CERTIFIED FOR PUBLICATION

IN THE COURT OF APPEAL OF THE STATE OF CALIFORNIA

FIRST APPELLATE DISTRICT

DIVISION FIVE

BRUCE E. ELLISON, M.D.,

Plaintiff and Appellant,

v.

SEQUOIA HEALTH SERVICES,

Defendant and Respondent.

A124408

(San Mateo County

Super. Ct. No. CIV469933)

Defendant and respondent Sequoia Health Services (Sequoia) terminated the medical staff membership and hospital privileges of plaintiff and appellant Bruce E. Ellison, M.D., a licensed physician specializing in orthopedic medicine. Dr. Ellison appeals from a judgment denying his petition for writ of mandate to compel the reinstatement of his privileges. (Code Civ. Proc., § 1094.5.) We affirm.

FACTS AND PROCEDURAL HISTORY

Dr. Ellison graduated from Stanford Medical school, where he also completed an internship in general surgery. He secured a research fellowship at the University of Massachusetts (UMass) and began a residency in orthopedic surgery. He resigned from this program, having been required to repeat a year, and finished his residency in orthopedics at the Phoenix Residency Program in Arizona. After a three-month fellowship in sports medicine/reconstructive surgery in Phoenix, he submitted an application for staff privileges to Sequoia, a community hospital in San Mateo.

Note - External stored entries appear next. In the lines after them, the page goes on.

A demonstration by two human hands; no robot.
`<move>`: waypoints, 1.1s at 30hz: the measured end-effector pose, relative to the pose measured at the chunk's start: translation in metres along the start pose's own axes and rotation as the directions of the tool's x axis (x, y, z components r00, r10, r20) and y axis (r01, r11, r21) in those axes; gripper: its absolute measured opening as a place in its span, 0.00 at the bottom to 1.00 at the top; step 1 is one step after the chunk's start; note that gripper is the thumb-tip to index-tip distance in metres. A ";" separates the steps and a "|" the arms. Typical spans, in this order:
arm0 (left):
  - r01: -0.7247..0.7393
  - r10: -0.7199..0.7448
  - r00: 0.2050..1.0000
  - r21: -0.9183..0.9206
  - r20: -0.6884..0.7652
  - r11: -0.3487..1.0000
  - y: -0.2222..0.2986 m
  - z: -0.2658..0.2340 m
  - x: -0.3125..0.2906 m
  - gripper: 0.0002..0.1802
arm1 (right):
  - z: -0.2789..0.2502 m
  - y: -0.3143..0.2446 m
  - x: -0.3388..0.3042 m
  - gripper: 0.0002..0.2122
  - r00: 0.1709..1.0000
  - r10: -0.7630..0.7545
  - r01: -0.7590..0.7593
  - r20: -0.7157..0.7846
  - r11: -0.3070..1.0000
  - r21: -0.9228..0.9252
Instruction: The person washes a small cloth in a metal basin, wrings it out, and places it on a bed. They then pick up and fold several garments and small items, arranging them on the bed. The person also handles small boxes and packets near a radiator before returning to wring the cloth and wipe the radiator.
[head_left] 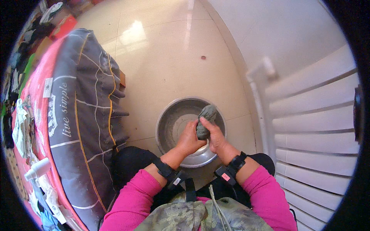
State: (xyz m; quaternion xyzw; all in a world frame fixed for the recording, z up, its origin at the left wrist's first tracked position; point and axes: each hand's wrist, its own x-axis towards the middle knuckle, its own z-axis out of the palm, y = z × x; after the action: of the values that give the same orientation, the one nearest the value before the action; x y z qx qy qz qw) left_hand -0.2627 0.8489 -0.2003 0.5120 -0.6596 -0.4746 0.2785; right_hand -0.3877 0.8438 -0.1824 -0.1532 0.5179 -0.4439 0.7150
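A bunched, twisted grey-green cloth is held up over a round metal basin on the floor between my knees. My left hand is closed around the cloth's lower left side. On its right side, my right hand grips the same cloth, with the thumb lying across it. Both hands sit close together above the basin's near half. The basin's inside looks grey, and its bottom is partly hidden by my hands.
To the left is a bed with a dark grey patterned cover; clothes and a white cylindrical item lie on it. At right stands a white slatted radiator with a pipe. A small brown bit lies on the tiled floor.
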 end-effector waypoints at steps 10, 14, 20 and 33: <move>-0.224 0.263 0.921 0.162 -0.289 0.961 0.021 0.006 -0.001 0.46 | 0.001 -0.022 0.008 0.06 0.977 -0.107 0.157 -0.185 0.947 0.281; -0.246 0.281 0.922 0.158 -0.265 0.956 0.016 0.014 0.003 0.45 | 0.012 -0.011 0.005 0.04 0.955 -0.109 0.208 -0.275 0.908 0.363; 0.187 -0.185 0.976 0.010 -0.120 0.982 0.012 0.011 0.008 0.34 | 0.018 -0.005 -0.002 0.08 0.936 -0.252 0.295 -0.245 0.942 0.160; 0.253 -0.144 0.944 -0.373 0.295 0.893 0.033 -0.016 0.001 0.32 | 0.012 -0.032 -0.006 0.07 0.962 -0.196 0.245 0.193 0.929 -0.277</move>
State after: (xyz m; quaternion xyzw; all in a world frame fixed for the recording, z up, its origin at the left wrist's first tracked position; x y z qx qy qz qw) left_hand -0.2633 0.8434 -0.1645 0.4415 -0.5209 -0.6903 0.2394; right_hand -0.3927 0.8283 -0.1519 -0.3519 0.4986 -0.4246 0.6687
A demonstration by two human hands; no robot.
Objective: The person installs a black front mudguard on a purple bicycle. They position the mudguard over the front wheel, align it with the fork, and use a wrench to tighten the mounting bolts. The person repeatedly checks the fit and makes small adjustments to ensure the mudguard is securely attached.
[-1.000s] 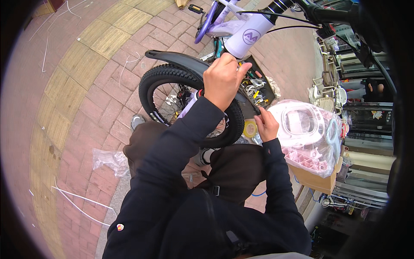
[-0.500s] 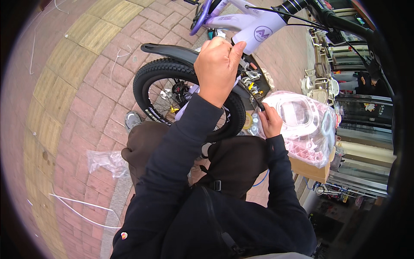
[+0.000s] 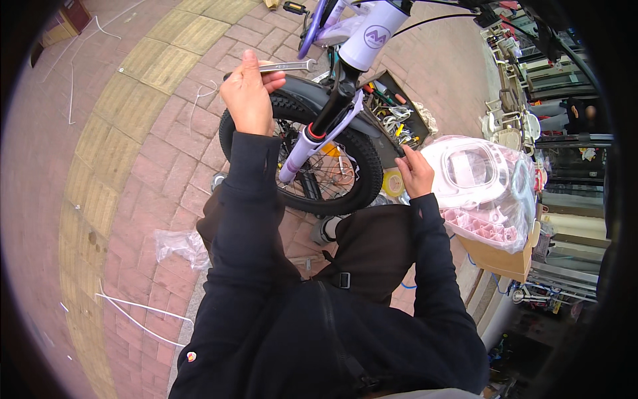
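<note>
My left hand (image 3: pixel 249 96) is raised to the left of a bicycle's front wheel. Its thumb and fingers are closed on a silver wrench (image 3: pixel 289 66), whose far end points right over the black fender (image 3: pixel 307 90). My right hand (image 3: pixel 417 174) sits to the right of the tyre (image 3: pixel 374 166), fingers curled round a short dark piece (image 3: pixel 401 152); its kind does not show. Between my hands stand the pale purple fork (image 3: pixel 299 156) and the head tube (image 3: pixel 367 40) of the frame. Part of the wheel is hidden behind my left sleeve.
Behind the wheel lies an open tray (image 3: pixel 419 126) of tools and small parts. A yellow tape roll (image 3: pixel 393 183) is near my right hand. At right, a cardboard box (image 3: pixel 508 263) carries a plastic-wrapped pink and white item (image 3: pixel 438 159). Clear plastic (image 3: pixel 183 249) and white straps (image 3: pixel 143 306) lie on the paving.
My left hand has moved left and down from in front of the frame, and the wrench in it now shows. The fork and wheel are turned differently. My right hand has stayed nearly in place.
</note>
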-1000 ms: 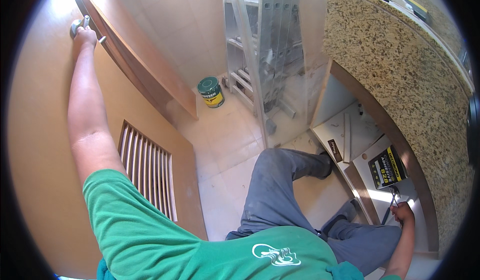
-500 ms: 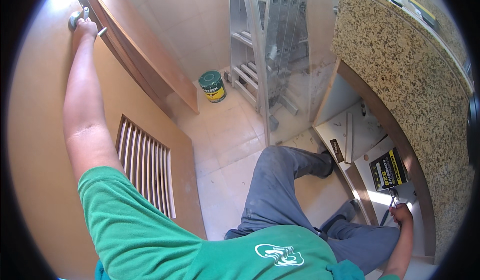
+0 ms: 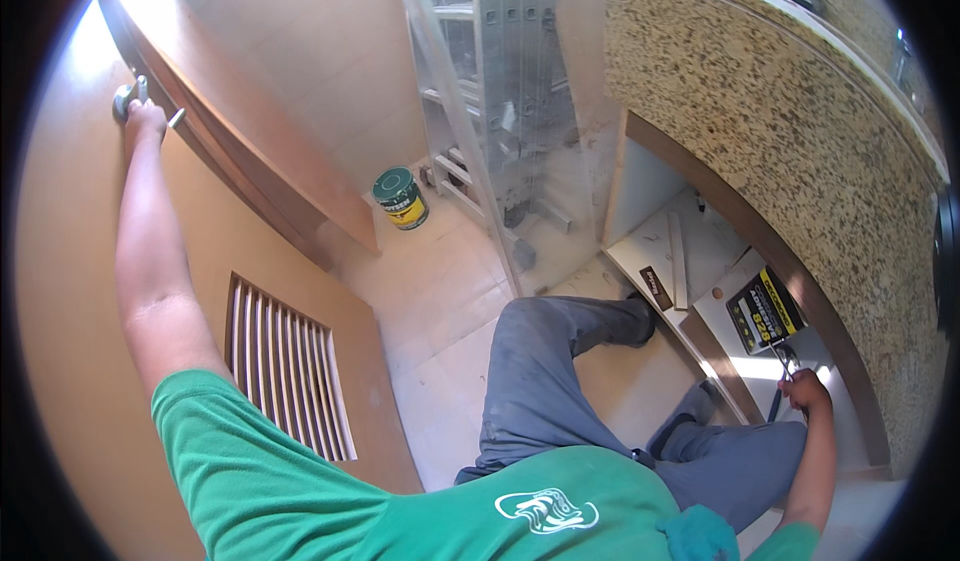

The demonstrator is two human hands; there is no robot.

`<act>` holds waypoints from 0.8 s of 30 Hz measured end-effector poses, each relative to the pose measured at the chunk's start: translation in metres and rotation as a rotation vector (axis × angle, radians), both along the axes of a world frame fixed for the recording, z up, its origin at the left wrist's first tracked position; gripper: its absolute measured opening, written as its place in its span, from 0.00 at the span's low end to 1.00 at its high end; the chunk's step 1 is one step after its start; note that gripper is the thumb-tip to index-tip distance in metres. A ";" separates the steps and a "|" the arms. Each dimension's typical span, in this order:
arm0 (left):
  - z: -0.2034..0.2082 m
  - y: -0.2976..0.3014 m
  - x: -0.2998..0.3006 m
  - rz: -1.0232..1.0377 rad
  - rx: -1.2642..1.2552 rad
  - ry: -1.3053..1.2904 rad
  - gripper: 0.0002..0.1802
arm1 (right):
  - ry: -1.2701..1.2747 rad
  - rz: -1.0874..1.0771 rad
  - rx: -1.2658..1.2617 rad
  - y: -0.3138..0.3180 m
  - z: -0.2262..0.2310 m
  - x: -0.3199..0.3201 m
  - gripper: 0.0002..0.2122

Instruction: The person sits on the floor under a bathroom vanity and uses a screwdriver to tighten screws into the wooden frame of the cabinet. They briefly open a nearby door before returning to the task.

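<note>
Gripping the door handle with the left hand, fingers closed around it, the person sits or crouches between the door and an open low cabinet. The right hand is inside the cabinet opening, folded around a metal-headed tool; the exact kind is hard to tell. The tool's head is right beside a black-and-yellow container, though whether they touch is unclear.

Trouble could come from the wide spread of the arms: if the door swings under the left hand's pull, balance could go, since the right hand is low on the opposite side. A jerk of that right hand could drive the tool into the container and dent or shift it. The cabinet's edge could also scrape the forearm.

The cabinet holds the container, the tool and a pale strip lying near a small dark brown piece. The container's top is not clearly shown, so its contents cannot be told. A green bucket stands on the floor near the ladder, its lid on, hiding whatever is inside.
</note>
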State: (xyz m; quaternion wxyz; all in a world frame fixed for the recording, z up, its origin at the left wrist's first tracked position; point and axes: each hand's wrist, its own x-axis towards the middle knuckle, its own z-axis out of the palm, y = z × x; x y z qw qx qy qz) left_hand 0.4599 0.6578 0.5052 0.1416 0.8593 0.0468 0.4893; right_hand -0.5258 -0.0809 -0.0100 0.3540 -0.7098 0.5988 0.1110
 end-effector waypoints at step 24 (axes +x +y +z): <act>-0.260 -0.287 -0.344 -1.467 -0.015 -0.332 0.03 | 0.063 0.395 -0.278 0.020 0.034 0.016 0.13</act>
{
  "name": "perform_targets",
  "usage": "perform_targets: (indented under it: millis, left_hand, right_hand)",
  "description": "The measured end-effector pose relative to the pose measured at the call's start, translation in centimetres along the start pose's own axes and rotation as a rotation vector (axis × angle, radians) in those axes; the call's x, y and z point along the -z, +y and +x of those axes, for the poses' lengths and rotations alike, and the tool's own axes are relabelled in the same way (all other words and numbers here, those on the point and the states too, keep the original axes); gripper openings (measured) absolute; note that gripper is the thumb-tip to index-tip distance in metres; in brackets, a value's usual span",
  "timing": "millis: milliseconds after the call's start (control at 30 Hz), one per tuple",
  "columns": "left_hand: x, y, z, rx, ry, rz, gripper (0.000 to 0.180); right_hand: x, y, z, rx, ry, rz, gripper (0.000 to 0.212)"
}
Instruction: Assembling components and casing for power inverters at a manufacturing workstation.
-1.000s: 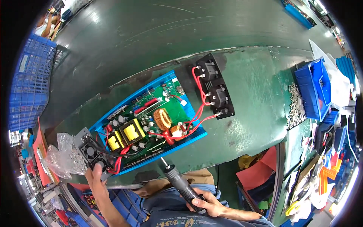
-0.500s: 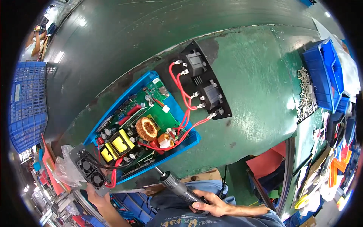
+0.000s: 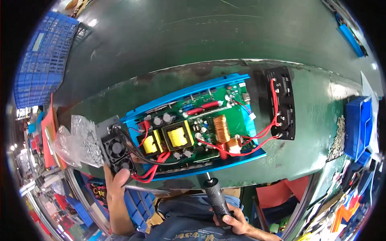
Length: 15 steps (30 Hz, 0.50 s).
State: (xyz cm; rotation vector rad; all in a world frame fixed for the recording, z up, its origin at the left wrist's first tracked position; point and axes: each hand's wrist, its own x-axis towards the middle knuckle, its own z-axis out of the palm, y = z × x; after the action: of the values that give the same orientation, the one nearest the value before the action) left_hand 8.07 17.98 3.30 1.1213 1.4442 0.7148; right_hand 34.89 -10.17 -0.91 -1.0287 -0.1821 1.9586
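A blue metal housing (image 3: 189,93) lies open on the green bench, with a green circuit board (image 3: 237,106) inside. On the board sit yellow-wound transformers (image 3: 177,137), a copper coil (image 3: 221,128) and red and black wires. At its left end, my left hand (image 3: 117,180) grips a dark end panel with two fans (image 3: 116,149), thumb over the lower fan. Red wires link the board to a black socket panel (image 3: 284,105), which lies apart from the housing's right end. Close to my body, my right hand (image 3: 238,221) is wrapped round an electric screwdriver (image 3: 217,197), its bit pointing toward the housing's near edge.
A pile of small screws (image 3: 338,138) lies beside a blue bin (image 3: 356,128) at the right. Clear plastic bags (image 3: 86,140) are left of the fan panel. A blue crate (image 3: 48,60) stands at the far left. Red sheets (image 3: 271,195) lie below the bench's near edge.
The housing has turned clockwise, now lying more level across the bench, and shifted right with both panels. My left thumb now shows on the fan panel. The screwdriver has moved right and points more upright.
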Motion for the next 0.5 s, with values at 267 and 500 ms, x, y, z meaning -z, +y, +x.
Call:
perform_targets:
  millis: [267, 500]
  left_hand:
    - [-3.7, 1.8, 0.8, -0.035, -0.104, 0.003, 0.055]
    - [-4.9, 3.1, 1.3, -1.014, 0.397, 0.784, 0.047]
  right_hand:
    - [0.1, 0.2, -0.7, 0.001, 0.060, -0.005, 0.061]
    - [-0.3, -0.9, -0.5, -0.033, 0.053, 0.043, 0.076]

Sequoia approved Dr. Ellison’s application in June 2004 and he became a member of the provisional staff with privileges to perform orthopedic surgery, subject to an initial period of proctoring. He was proctored on seven procedures between June and September 2004 and received favorable reports on all of them. In October 2004, the Surgical Control Committee at Sequoia notified Dr. Ellison that proctoring was no longer required for lower extremity procedures, but would continue on upper extremity procedures until further notification. It later came to light that Dr. Ellison performed several upper extremity procedures without a proctor.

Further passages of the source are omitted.